Friday, June 20, 2008

US's high court on virtual child porn

The Supreme Court has upheld criminal penalties for promoting, or pandering, child pornography, the Associated Press reports. "The court upheld part of a 2003 law that also prohibits possession of child porn.... The law sets a five-year mandatory prison term for promoting, or pandering, child porn.
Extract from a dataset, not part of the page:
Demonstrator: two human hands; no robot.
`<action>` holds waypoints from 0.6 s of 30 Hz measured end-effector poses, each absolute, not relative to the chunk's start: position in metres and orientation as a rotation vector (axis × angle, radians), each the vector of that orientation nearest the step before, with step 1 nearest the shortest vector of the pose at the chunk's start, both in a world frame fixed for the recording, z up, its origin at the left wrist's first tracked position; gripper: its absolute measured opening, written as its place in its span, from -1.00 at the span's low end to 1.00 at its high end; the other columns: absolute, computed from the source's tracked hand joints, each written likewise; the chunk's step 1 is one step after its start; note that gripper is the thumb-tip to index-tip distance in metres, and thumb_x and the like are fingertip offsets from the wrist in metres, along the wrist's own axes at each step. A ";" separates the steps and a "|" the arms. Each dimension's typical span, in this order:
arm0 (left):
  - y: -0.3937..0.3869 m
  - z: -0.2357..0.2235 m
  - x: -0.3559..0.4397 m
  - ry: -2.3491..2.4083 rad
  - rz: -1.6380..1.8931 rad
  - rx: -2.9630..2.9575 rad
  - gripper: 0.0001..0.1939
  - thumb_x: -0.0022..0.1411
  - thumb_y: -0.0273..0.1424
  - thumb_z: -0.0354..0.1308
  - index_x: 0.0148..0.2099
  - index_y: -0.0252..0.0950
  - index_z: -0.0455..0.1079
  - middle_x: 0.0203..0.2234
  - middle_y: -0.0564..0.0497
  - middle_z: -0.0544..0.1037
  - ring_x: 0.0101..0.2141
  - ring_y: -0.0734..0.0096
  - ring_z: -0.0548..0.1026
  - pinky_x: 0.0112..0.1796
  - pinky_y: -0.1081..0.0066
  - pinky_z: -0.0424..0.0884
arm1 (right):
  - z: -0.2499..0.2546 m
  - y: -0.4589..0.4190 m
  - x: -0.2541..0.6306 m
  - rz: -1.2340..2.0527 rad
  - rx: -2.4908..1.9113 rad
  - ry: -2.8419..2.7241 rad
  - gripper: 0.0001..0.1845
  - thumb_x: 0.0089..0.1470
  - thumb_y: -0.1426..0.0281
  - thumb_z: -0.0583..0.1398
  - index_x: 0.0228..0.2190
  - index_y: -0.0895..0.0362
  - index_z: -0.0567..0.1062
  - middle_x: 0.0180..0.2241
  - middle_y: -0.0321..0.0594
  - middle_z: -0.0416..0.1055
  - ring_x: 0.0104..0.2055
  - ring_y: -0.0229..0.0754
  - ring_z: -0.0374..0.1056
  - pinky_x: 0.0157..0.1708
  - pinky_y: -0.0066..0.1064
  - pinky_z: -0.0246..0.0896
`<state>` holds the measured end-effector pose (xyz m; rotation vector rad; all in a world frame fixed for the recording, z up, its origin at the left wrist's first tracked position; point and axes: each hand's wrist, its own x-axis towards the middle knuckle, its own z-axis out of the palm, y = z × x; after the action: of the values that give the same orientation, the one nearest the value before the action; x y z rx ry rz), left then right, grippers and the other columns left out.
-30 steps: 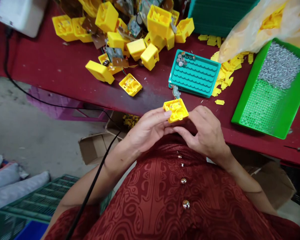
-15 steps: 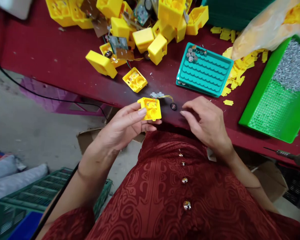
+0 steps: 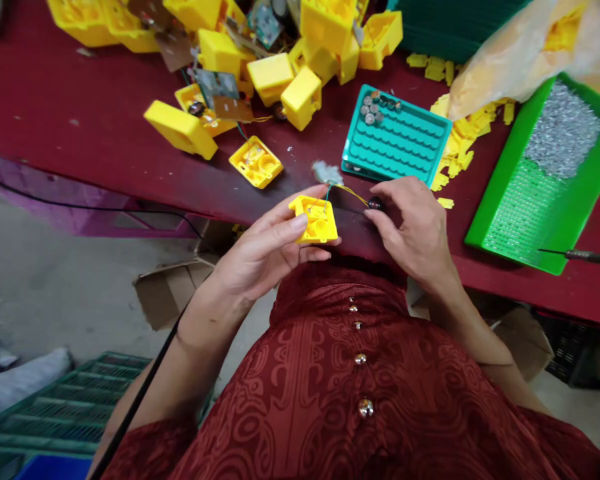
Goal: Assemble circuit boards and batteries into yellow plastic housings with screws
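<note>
My left hand (image 3: 263, 250) grips a small open yellow plastic box (image 3: 315, 219) at the near edge of the dark red table (image 3: 95, 137). Thin wires run from the box to a small grey circuit board (image 3: 327, 173) and to a small dark round part (image 3: 375, 203). My right hand (image 3: 415, 230) pinches that round part between thumb and fingertips, just right of the box.
A pile of yellow boxes (image 3: 280, 60) and circuit boards lies at the back. A teal tray (image 3: 397, 143) holds a few button cells. A green basket (image 3: 535, 193) holds metal bits. A screwdriver (image 3: 587, 255) lies at the right. Crates sit on the floor at left.
The left hand carried the yellow box leftward from between both hands and kept it. The right hand let go of the box, then closed on the round wired part.
</note>
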<state>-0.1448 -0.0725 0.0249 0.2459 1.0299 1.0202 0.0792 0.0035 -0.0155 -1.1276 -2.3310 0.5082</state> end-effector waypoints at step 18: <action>-0.051 0.021 -0.112 1.265 0.882 0.654 -0.57 0.16 -0.17 0.51 -0.02 -0.26 0.53 -0.24 -0.02 0.65 -0.32 0.35 0.63 -0.40 0.50 0.51 | -0.017 0.001 0.126 0.531 -1.512 -2.107 -0.78 0.35 0.34 0.18 -0.22 0.09 0.64 -0.19 -0.12 0.56 -0.09 -0.11 0.46 -0.01 -0.19 0.41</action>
<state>-0.1120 -0.0511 0.0213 0.6537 1.2653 0.8819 0.1259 0.0013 -0.0171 -1.5121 -2.1067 0.5312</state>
It does not require that someone actually possess child pornography" and it replaced an earlier law that - according to Fox TV law columnist Lis Wiehl - required prosecutors to prove that the images were of "real" children, not digitally altered or morphed images, when "the 'real' children (aka victims) involved in child porn are almost impossible to find, let alone produce as witnesses at trial." In related news, New York State Attorney General announced that major US Internet service providers would block sources of child porn, the Washington Post reports, but the announcement created confusion as the ISPs later clarified that they weren't blocking anything (when free-speech advocates spoke out) - just "enforcing their own longstanding terms of service by agreeing not to host sites and newsgroups known to contain child porn," reports ConnectSafely.org co-director Larry Magid in his column on this at the San Jose Mercury News. Meanwhile, France "is joining at least five other countries where Internet service providers block access to child pornography," the Associated Press reports.

1 comment:

  1. Some more bullshit that will go nowhere, maybe they should start thinking about making child downloads legal and just prosecute the producers not the innocent viewers.